WHAT NEEDS TO BE DONE: Of the material below, the lines to be retyped are those from the line containing "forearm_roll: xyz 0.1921" through the line containing "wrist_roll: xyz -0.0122", inclusive; reproduce them exactly.

DATA PROVIDED:
···
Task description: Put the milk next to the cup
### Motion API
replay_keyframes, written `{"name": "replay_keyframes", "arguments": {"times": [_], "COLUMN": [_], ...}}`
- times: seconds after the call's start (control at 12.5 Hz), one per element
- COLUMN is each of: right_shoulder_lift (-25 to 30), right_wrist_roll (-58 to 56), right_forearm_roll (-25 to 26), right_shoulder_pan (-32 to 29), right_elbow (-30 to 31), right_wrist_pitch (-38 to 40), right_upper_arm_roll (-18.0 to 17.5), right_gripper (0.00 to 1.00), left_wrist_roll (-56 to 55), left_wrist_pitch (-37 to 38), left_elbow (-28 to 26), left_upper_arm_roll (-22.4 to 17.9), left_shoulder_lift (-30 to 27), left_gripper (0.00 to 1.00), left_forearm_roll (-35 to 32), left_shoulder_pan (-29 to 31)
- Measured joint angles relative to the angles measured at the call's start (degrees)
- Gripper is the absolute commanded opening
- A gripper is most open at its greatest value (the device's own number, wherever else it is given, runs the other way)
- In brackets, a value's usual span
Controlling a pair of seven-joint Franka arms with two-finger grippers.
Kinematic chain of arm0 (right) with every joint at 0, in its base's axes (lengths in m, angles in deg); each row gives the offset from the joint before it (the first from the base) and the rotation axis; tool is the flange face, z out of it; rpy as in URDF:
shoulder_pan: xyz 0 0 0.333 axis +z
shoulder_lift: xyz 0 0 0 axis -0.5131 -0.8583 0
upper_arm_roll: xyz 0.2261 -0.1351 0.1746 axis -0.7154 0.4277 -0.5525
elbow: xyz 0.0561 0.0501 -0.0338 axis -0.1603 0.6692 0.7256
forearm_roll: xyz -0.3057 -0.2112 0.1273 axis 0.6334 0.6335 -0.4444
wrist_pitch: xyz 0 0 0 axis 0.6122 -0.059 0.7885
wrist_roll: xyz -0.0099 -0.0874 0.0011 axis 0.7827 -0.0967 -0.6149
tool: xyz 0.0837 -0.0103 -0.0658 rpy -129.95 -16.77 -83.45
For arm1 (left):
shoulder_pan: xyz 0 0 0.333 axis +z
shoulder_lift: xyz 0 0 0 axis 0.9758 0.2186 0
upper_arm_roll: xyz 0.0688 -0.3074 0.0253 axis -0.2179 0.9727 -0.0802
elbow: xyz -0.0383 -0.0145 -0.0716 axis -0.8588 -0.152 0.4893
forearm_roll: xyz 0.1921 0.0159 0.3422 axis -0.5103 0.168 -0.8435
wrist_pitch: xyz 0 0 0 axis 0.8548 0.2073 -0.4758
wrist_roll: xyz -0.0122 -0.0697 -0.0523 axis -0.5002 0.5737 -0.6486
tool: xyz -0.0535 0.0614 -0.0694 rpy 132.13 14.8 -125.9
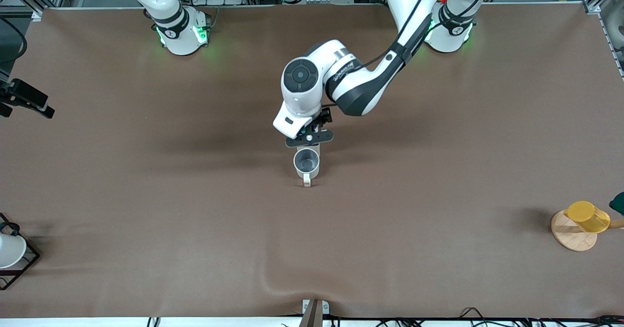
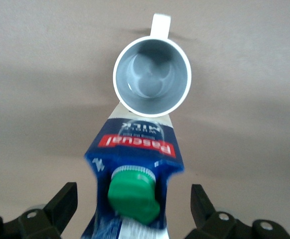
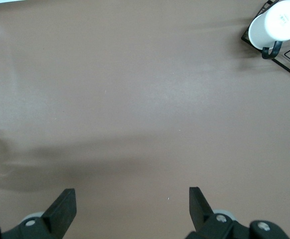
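The light grey cup (image 1: 306, 163) stands at the table's middle, its handle toward the front camera; it also shows in the left wrist view (image 2: 152, 78). The milk (image 2: 135, 164), a dark-blue carton with a green cap, stands upright right beside the cup, farther from the front camera; in the front view only a pale sliver of the milk (image 1: 313, 148) shows under the hand. My left gripper (image 1: 310, 139) (image 2: 134, 196) is open over the milk, its fingers (image 2: 65, 201) well apart from the carton's sides. My right gripper (image 3: 132, 199) is open and empty over bare table; that arm waits.
A yellow cup (image 1: 587, 216) lies on a wooden disc (image 1: 570, 239) near the left arm's end of the table. A white cup (image 1: 9, 251) (image 3: 280, 22) sits in a black wire rack (image 1: 27, 263) at the right arm's end.
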Motion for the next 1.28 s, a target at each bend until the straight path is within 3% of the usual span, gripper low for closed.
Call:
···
THE ANSWER:
forearm_roll: xyz 0.1921 0.0159 0.3422 axis -0.5103 0.168 -0.8435
wrist_pitch: xyz 0 0 0 axis 0.8548 0.2073 -0.4758
wrist_roll: xyz -0.0122 -0.0697 -0.0523 axis -0.5002 0.5737 -0.6486

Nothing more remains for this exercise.